2020 Herzog Spätburgunder | VDP.Erste Lage dry

Now the single vineyard (Erste Lage in the parlance) and ostensibly the top of the quartet. The color, though, is happily limpid—I like PN like that.

 

I thought we might be dealing with cask once more, and we are. It’s neither crude nor blatant, but I’m always a wee bit distressed when a vintner thinks this is the dialect that “must” be spoken to indicate your wine is Serious. Yet within its idiom, it’s a successful and tasty wine, and that in turn is because Martin Franzen doesn’t seem to know how to make a wine that isn’t transparent and articulate. I mean, it’s a luxury for me to focus on my dismay, considering the many ways this wine might have been vulgar and sloppy.

 

Among this impressive quartet, this is the least upfront of them. The flavors of the other three come down from above; this comes up from below. It seems to be hiding its cards. It’s a little more fleeting on the finish.  It’s the saltiest among them.

 

All the wines are smart and lovely, and I judge them more or less as equals.
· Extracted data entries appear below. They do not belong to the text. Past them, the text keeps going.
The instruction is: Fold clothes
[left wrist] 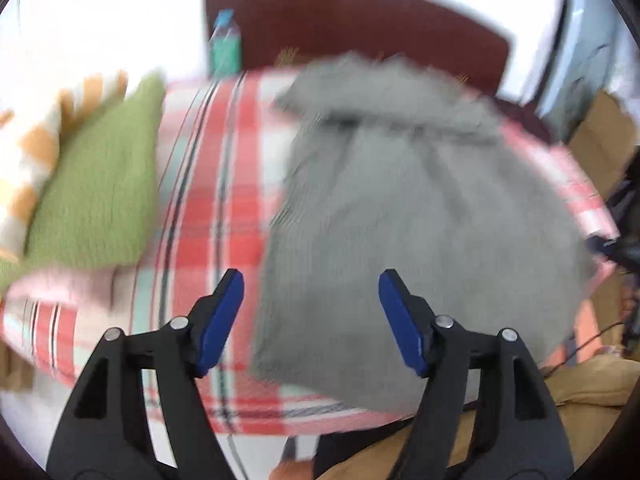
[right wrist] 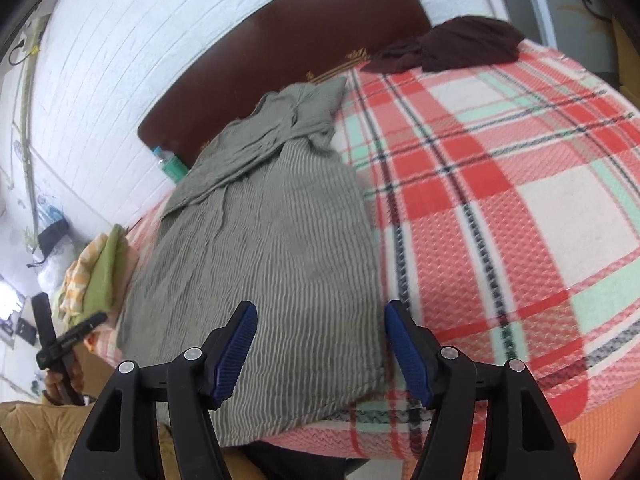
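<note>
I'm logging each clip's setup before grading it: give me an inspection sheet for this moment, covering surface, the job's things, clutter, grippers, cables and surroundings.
Surface: bed under a plaid blanket, red, white and mint.
Job's things: grey-green ribbed garment lying lengthwise on the blanket, its far end rumpled; folded stack with a green piece on top at the bed's left edge.
Clutter: dark brown cloth bunched at the far corner; bottle beside the headboard.
Grippers: left gripper open, nothing between its pads; right gripper open over the garment's near end, no grip seen.
Cables: thin dark cords at the bed's right edge.
Surroundings: dark red headboard, white brick wall.
</note>
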A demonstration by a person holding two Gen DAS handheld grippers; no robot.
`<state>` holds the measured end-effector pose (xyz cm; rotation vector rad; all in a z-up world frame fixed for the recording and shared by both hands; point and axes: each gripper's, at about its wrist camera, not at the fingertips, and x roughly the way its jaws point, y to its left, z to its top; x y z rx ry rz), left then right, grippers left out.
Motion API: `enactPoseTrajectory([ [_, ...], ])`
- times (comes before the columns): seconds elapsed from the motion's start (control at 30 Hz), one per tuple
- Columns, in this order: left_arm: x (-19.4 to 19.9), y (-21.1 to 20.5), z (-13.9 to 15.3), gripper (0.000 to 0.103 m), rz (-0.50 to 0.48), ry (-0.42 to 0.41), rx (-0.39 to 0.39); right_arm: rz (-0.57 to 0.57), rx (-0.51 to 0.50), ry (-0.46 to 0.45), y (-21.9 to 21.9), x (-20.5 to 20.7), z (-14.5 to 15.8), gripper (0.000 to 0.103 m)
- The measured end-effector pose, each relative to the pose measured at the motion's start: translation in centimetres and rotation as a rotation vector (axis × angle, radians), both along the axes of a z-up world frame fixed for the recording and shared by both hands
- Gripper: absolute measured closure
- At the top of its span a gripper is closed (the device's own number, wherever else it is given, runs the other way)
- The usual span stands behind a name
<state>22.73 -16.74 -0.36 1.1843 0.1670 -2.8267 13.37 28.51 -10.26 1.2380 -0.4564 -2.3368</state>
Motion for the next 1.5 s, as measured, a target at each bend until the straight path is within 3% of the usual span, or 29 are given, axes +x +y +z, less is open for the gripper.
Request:
enactPoseTrajectory([
  [0.07, -0.2, 2.5, 1.5, 0.022, -0.102, 0.041, -0.029, 0.008, 0.004, 0.023, 0.2, 0.1, 0.8, 0.035],
  [0.17, -1.7, 7.5, 3.0, 0.021, -0.274, 0.06, -0.057, 0.007, -0.051, 0.091, 1.5, 0.1, 3.0, 0.032],
  [0.37, -8.5, 21.7, 1.8, 0.021, -0.635, -0.06, 0.036, -0.04, -0.115, 0.165, 4.3, -0.9, 5.9, 0.023],
  [0.5, -12.0, 30.9, -0.1, 0.022, -0.764, -0.177, 0.016, -0.052, -0.142, 0.15, 5.5, -2.5, 6.2, 0.023],
  [0.63, -13.3, 36.0, -1.4, 0.022, -0.84, -0.233, -0.018, -0.046, -0.138, 0.118, 6.4, -4.2, 5.8, 0.023],
  [0.83, -15.5, 38.8, -3.9, 0.022, -0.767, -0.297, -0.044, -0.022, -0.137, 0.093, 6.7, -7.1, 5.1, 0.022],
  [1.0, -16.4, 38.4, -6.2, 0.022, -0.694, -0.371, -0.033, 0.01, -0.098, 0.06, 6.0, -9.7, 4.0, 0.022],
  [1.07, -16.5, 38.0, -6.3, 0.023, -0.681, -0.366, -0.024, 0.025, -0.077, 0.052, 5.4, -10.8, 3.7, 0.022],
  [1.1, -16.6, 37.8, -6.2, 0.027, -0.671, -0.355, -0.025, 0.03, -0.081, 0.051, 5.3, -11.3, 3.5, 0.022],
  [1.23, -17.3, 36.1, -5.7, 0.091, -0.619, -0.327, -0.001, 0.057, -0.156, 0.063, 5.3, -13.8, 3.4, 0.022],
  [1.33, -18.0, 33.6, -5.6, 0.095, -0.576, -0.339, 0.086, 0.107, -0.251, 0.053, 4.7, -16.3, 3.3, 0.022],
  [1.5, -18.0, 30.1, -5.0, 0.095, -0.521, -0.34, 0.224, 0.166, -0.259, -0.024, 1.4, -21.5, 1.2, 0.022],
])
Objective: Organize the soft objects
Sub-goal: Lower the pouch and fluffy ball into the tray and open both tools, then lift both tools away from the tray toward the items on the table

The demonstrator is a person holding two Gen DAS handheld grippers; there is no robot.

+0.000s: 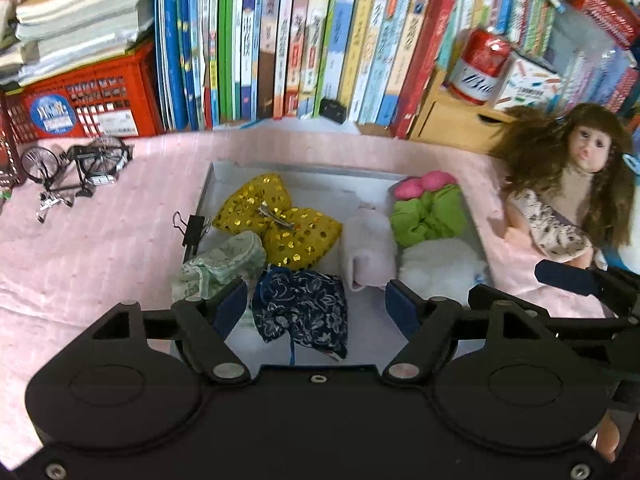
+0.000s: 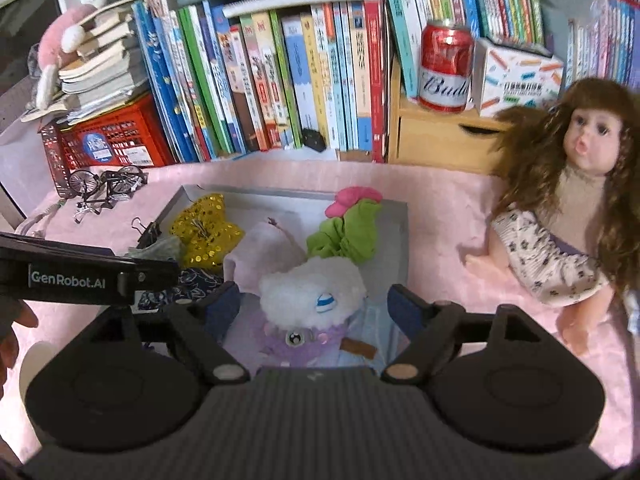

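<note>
Hovering spread apart and holding nothing, the right gripper (image 2: 316, 304) has its fingers (image 2: 224, 300) on either side of a white fluffy plush toy (image 2: 312, 292) with a lilac lower half, just below them in the near right part of the tray (image 2: 396, 232). That toy should be very light and squashy; the fur will compress, so a deep pinch across its body looks safer than nipping the fluff. The left gripper (image 1: 316, 304) is likewise open and empty, poised over a navy floral cloth (image 1: 304, 312), limp and thin, best gathered at a bunched fold. Beyond those fingers lie a pale rolled sock (image 1: 368, 256), a pale green print cloth (image 1: 220, 264), a sequinned yellow bow (image 1: 276, 224) whose metal clip is the only hard spot, and a green scrunchie (image 1: 428, 216) with pink trim. Well to the right of the tray a long-haired doll (image 2: 576, 208) sits on the pink quilted cover (image 1: 100, 240); its head may be hard plastic, though that is hard to tell from here. A binder clip (image 1: 192, 228) grips the tray's left edge. Books (image 1: 304, 40), a red crate (image 1: 92, 96), a toy bicycle (image 1: 76, 168) and a red can (image 2: 444, 68) line the back.
</note>
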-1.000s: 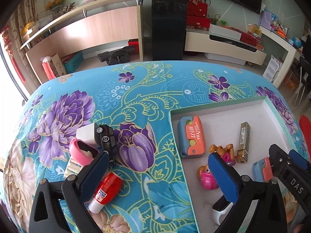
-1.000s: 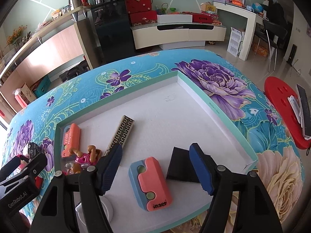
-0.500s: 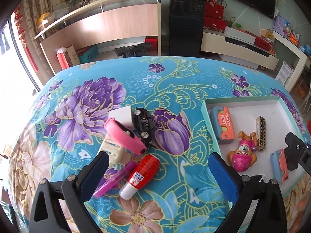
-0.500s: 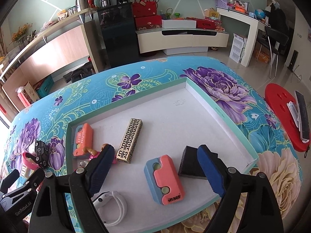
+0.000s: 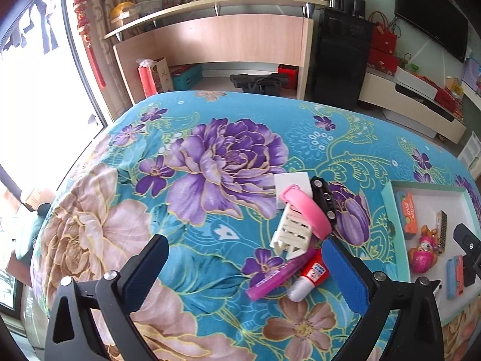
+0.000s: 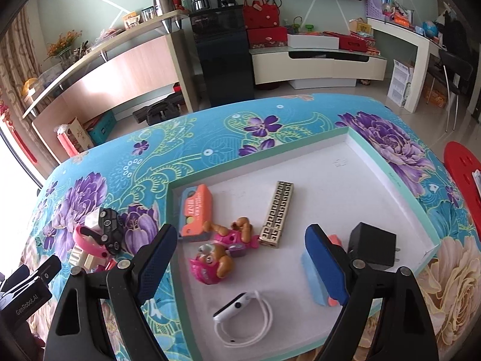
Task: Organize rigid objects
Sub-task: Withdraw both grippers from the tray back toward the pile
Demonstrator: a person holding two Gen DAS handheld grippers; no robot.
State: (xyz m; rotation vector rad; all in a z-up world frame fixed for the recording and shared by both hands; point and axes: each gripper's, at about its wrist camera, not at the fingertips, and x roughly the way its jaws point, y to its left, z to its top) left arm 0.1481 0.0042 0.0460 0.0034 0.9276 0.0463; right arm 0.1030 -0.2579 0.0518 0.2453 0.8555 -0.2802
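Observation:
A pile lies on the floral cloth: a pink wristband [image 5: 306, 210], a black toy car [image 5: 324, 199], a white block [image 5: 293, 184], a cream ribbed piece [image 5: 291, 232], a purple pen [image 5: 278, 275] and a red-and-white tube [image 5: 308, 275]. My left gripper [image 5: 243, 273] is open and empty, just left of the pile. A green-rimmed white tray [image 6: 387, 177] holds an orange case [image 6: 197, 207], a pink puppy toy [image 6: 213, 260], a gold harmonica [image 6: 278, 213], a white watch [image 6: 240, 316], a blue-and-pink case [image 6: 318, 285] and a black charger [image 6: 371, 248]. My right gripper [image 6: 240, 267] is open and empty above the tray.
The table's left edge falls off near the window [image 5: 45, 138]. A red stool [image 6: 463, 177] stands to the right of the table. The left gripper's body [image 6: 27, 282] shows at the lower left of the right wrist view.
My left gripper has swung left, away from the tray and toward the pile. My right gripper has drawn back over the tray; the watch and puppy toy now lie in plain sight.

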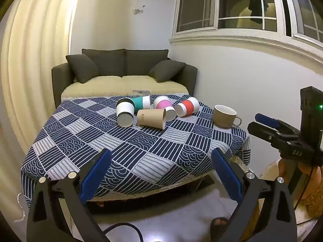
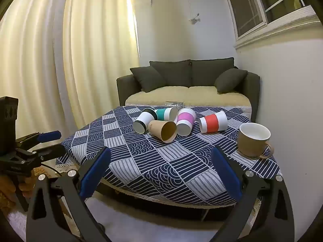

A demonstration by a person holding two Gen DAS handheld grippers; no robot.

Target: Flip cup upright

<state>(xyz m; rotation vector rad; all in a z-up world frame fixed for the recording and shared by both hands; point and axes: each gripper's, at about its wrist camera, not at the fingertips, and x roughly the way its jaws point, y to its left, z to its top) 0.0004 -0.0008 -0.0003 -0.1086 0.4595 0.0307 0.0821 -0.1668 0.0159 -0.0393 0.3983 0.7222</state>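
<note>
Several paper cups lie on their sides at the far part of the table: a white-and-black cup [image 1: 125,112] [image 2: 143,122], a teal cup [image 1: 141,102] [image 2: 166,113], a brown kraft cup [image 1: 151,118] [image 2: 163,130], a pink cup [image 1: 164,106] [image 2: 185,121] and a red cup [image 1: 187,106] [image 2: 213,122]. A tan ceramic mug [image 1: 225,116] [image 2: 254,140] stands upright at the right. My left gripper [image 1: 160,157] and my right gripper [image 2: 160,156] are open and empty, both short of the table's near edge.
The table [image 1: 129,147] [image 2: 161,161] wears a blue and white patterned cloth. A dark sofa [image 1: 125,72] [image 2: 187,82] stands behind it, curtains to the left, a wall and window to the right. A small clear item [image 1: 141,92] lies at the table's far edge.
</note>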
Yet the one I like the most is the first one, the original, the uncanny, the sui generis. Fine, right? I like the waifs. Here again, we get more juju with oxygen, more counterpoint to the woody sweetness, and we have a more deftly poised wine overall than, for example, the Mussbach. It is churlish of me to observe the wine is perhaps too plausible, but for now, I’ve seen this show before.

 

2021 Spätburgunder Rosé | VDP.Gutswein dry

This joins the superb rosé from Caroline Diel as a high water mark for class in this category, though Diel’s wine is richer and this one is more filigree. One would expect Franzen to limn the outer limits of diction in his pink wine, and so he does.

 

It’s the rosé you imagine they drank at the court of Versailles, as they made their arch remarks and remembered to extend their pinkies. That doesn’t mean it’s effete; it means it’s refined, and this is a word seldom deployed to describe a rosé. The wine is admirable and courteous in every way. It takes off its shoes when it walks in your door. It’s full of fruit but isn’t “fruity.”

 

It is exactly the sort of careful, fastidious wine you’d expect the estate to produce, and I give it my full respect. Here was a case where they might easily have pandered, but didn’t.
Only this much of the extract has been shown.